Monday, October 8, 2012

Eerie New England

Is it the rustling of the leaves or the rustling of footsteps you hear beside you as you walk through that known, haunted graveyard. That's right folks! Here are a few documented cemeteries here in new England that have been known to harbor entities that are not only verifiable, but unexplained. Talk a stroll with me as well take a hesitant glance at two graves that harbor spectral phenomena that have intrigued us for years.


Midnight Mary
Evergreen Cemetery
769 Ella Grasso Boulevard
New Haven, Connecticut

Mary E. hart was born in New Haven and lived on Winthrop Avenue. She worked as a seamstress, a machine stitcher, and corset maker. In her 47th year of age, she suffered what was then called an "applexy", what today is known as a stroke or cerebral embolism.
Her family presumed she had died and they buried her that afternoon. Mary's sister awoke at midnight after having a terrible nightmare in which she had heard Mary screaming in the grave. She alerted the rest of the family. Mary's coffin was disinterred, and when they opened the lid. poor Mary was truly dead. Evidently, she had been buried alive. Her bloodied fingers, torn fingernails and the scratches on the inside of the coffin, as well as her terrified grimace revealed her gruesome fate.
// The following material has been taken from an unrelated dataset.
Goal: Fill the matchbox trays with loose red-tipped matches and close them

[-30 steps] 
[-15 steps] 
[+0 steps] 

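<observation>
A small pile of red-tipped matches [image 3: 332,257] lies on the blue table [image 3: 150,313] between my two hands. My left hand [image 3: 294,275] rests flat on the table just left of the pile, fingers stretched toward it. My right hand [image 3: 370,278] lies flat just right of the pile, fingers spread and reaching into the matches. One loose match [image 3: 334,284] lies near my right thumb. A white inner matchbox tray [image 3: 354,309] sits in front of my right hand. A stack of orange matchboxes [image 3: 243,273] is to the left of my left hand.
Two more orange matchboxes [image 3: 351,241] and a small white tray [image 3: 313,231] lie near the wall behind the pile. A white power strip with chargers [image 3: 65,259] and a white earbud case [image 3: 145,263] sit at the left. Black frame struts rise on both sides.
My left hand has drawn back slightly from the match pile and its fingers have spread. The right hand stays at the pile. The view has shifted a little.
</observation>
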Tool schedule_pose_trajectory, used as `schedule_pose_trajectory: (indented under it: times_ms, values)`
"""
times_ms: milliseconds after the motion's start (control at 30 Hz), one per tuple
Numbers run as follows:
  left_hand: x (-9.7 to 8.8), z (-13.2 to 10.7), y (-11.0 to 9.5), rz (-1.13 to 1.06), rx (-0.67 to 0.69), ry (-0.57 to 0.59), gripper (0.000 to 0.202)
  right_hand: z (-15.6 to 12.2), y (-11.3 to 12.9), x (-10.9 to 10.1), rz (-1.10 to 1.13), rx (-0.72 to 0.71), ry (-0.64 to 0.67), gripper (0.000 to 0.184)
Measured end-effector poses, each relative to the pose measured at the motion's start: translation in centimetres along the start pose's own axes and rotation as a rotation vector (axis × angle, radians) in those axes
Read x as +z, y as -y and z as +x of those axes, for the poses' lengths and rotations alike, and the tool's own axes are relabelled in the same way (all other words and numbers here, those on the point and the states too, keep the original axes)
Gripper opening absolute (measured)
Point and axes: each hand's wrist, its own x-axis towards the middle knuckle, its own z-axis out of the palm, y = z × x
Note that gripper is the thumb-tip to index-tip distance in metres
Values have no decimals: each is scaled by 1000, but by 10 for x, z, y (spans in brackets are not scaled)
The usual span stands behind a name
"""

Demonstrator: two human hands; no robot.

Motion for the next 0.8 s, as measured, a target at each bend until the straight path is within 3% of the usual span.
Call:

She [probably died of fright.
Her large, pink granite stone reads: "The people shall be troubled and midnight and pass away" in ominous black letters over the rest of her epitaph:L"At high noon just from, and about to renew her daily work, in her full strength of body and mind Mary E. Hart having fallen prostrate remained unconscious, until she died at midnight, October 15. 1872. Born December 16, 1824."
This gave birth to the legend of Midnight Mary. According to the stories, Mary's ghost is a "lady in white", a nocturnal hitchhiker on Winthrop
Avenue, who suddenly vanishes before reaching her destination. In another urban legend, Mary was a witch with a cursed grave. Brave young souls often died after staying the night at her gravesite.
for well over a century, people have been spooked by the peculiar phrase on her grave. What did it mean? Was it some sort of warning or curse?
Not at all. Those familiar with scripture might recognize the passage from the Old Testament, Job 34:20.


Evergreen Cemetery
Town Hill Road
New Haven, Vermont


Being buried alive was real fear in the old days. A famous grave in Vermont testifies to this dreadful plight. It is known as "the grave with a window."
Dr. Timothy Clark Smith was born on June 14, 1821 at Monkton, Vermont./ He worked as a clerk for the U.S. Dept. of Treasury. After earning a medical degree in 1855, he became a staff surgeon in the Russian Army. Dr. Smith also served as U.S. Consul in Russia.
Dr. Smith passed away just after breakfast(not on Halloween according to the legend)but on Saturday, February 25, 1893 at the Logan House hotel in Middlebury.
Because of his fear of premature burial, Dr. Smith was buried in a special crypt at Evergreen Cemetery. His son, Harrison, designed the two-room crypt. Dr. Smith's coffin was fitted with a window at eye level protected by a cement shaft and a 14-inch plate of thick glass.
According to the stories, in earlier times it was possible to peer down into the shaft and view Dr. Smith's remains. Allegedly, his coffin was outfitted with a hammer and chisel so he could escape from it on his own if he had to. Some say he was buried with a bell to ring and alert others if he awoke. Stairs(now capped) led down into the vault. Some say low moans come from his burial site. You be the judge.